*Your assignment:* Find "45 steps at" below and begin at its line; stop after the line with "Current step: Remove". Output those lines exactly, without pictures.

[Records drawn from a dataset]
======

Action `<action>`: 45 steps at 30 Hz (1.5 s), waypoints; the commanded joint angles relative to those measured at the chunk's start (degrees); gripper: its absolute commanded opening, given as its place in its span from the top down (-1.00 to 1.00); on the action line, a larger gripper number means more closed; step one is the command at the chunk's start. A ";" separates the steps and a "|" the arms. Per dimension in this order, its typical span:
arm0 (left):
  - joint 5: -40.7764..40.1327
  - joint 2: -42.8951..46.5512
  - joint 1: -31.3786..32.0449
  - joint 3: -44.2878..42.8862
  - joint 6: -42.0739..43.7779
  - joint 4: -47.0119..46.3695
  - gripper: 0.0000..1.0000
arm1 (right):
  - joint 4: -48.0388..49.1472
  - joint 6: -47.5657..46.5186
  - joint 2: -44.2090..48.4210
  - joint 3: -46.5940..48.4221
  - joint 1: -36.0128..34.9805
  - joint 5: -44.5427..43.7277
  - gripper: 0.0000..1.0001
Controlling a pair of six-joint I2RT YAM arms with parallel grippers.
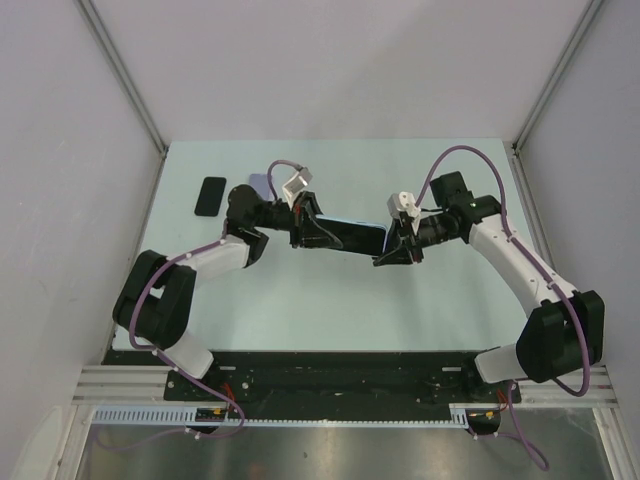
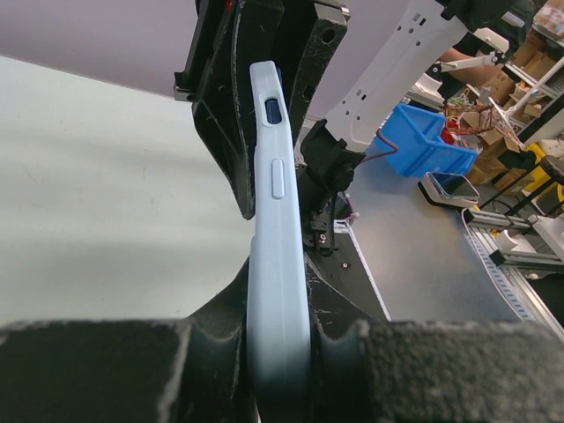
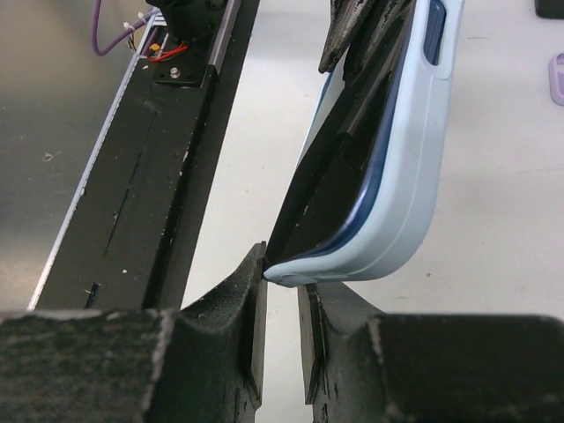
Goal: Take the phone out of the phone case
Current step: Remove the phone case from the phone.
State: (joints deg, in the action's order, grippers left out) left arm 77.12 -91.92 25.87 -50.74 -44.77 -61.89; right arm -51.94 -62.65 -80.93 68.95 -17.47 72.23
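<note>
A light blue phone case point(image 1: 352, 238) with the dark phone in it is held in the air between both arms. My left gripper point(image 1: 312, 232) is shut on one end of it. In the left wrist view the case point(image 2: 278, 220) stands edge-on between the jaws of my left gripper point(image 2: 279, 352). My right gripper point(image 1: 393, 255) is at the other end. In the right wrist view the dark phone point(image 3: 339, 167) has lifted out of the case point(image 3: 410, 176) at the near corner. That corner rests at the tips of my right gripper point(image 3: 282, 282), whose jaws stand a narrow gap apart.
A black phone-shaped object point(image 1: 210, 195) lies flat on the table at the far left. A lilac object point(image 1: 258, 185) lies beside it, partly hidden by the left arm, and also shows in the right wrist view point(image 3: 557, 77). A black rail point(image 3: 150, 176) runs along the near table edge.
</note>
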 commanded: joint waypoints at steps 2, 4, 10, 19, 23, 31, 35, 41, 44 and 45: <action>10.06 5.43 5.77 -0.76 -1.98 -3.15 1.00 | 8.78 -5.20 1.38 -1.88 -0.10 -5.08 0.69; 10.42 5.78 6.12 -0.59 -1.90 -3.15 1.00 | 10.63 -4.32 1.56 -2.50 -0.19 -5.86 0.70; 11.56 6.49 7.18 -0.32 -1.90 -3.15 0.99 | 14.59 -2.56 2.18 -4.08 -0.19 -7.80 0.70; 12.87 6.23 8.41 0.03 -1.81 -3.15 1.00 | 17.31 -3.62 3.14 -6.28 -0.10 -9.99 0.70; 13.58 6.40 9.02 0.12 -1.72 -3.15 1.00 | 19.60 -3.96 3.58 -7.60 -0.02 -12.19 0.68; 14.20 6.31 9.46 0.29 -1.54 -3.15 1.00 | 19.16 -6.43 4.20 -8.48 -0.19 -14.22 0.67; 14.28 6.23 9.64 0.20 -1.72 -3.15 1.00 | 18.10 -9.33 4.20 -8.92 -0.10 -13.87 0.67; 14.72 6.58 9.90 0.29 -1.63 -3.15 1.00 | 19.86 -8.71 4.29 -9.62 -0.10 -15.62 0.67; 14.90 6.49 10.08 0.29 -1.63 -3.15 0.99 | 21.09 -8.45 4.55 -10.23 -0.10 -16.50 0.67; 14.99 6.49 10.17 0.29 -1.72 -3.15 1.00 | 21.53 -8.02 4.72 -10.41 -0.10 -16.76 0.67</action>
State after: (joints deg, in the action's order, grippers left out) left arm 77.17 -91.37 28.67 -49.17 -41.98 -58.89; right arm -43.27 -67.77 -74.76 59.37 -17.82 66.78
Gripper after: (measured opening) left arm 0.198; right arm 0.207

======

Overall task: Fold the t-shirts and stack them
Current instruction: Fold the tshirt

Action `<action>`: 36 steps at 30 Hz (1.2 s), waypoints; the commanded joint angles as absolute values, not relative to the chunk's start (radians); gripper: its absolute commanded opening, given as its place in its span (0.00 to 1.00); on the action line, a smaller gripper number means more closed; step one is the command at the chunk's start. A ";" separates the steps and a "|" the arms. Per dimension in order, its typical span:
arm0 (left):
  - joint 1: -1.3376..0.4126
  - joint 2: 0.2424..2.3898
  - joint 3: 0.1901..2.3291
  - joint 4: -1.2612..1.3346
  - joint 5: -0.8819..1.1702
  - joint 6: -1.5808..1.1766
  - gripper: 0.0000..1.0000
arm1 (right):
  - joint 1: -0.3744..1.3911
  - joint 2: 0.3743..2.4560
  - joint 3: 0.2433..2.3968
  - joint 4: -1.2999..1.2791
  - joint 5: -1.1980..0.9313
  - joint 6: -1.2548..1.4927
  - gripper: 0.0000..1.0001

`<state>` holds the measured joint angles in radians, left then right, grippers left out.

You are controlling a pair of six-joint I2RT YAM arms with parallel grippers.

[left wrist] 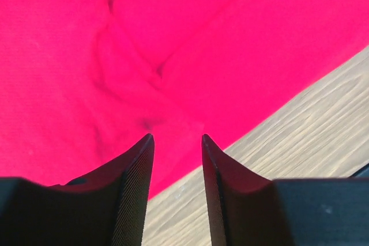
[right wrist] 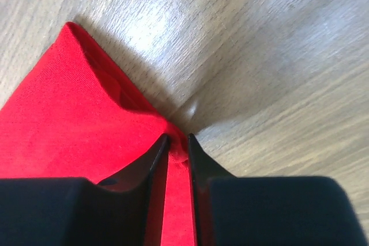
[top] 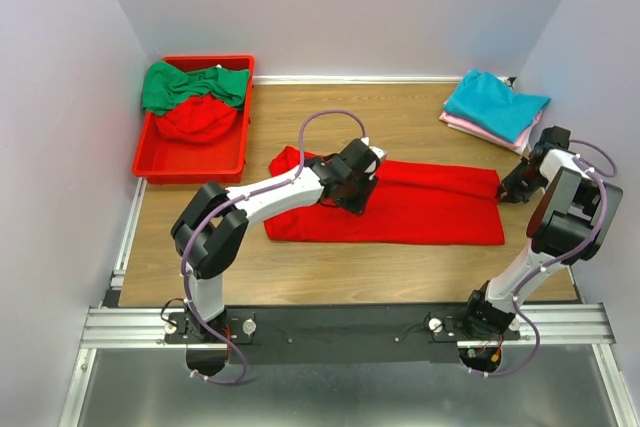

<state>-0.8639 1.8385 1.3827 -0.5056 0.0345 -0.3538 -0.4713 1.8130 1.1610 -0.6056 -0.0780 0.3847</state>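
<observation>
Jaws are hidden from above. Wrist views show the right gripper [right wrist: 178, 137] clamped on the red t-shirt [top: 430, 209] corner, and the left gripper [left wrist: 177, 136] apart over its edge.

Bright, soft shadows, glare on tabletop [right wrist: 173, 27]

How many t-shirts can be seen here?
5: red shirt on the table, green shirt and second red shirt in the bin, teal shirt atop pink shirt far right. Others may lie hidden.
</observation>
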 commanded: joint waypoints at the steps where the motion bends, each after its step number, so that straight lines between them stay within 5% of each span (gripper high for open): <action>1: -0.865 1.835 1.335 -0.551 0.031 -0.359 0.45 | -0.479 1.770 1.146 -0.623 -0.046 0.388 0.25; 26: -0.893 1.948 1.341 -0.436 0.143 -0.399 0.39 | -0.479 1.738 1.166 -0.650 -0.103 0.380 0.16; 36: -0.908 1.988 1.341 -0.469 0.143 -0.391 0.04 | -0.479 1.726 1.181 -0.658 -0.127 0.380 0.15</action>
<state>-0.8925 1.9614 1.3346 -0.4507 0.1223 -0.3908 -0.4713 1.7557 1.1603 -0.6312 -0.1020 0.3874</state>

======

*Written solution:*
Action `<action>`: 45 steps at 30 Hz (1.5 s), waypoints; the commanded joint angles relative to those measured at the chunk's start (degrees); gripper: its absolute commanded opening, given as its place in its span from the top down (-1.00 to 1.00); on the action line, a larger gripper number means more closed; step one is the command at the chunk's start. A ";" separates the steps and a "|" the arms. Per dimension in this order, its typical span:
arm0 (left):
  - joint 5: -40.7764..40.1327
  - joint 2: -42.8951..46.5512
  - joint 1: -31.3786..32.0449
  - joint 3: -44.2878..42.8862
  - joint 6: -42.0739..43.7779
  - joint 4: -47.0119..46.3695
  - gripper: 0.0000..1.0000
arm1 (right):
  - joint 4: -48.0388..49.1472
  - joint 6: -47.5657..46.5186
  - joint 2: -44.2090..48.4210
  - joint 3: -46.5940..48.4221
  - joint 1: -36.0128..34.9805
  - joint 5: -44.5427..43.7277
  - gripper: 0.0000..1.0001
Controlling a pair of six-joint I2RT YAM arms with parallel grippers.
Goal: Take the phone out of the phone case
Current step: Remove the phone case from the phone.

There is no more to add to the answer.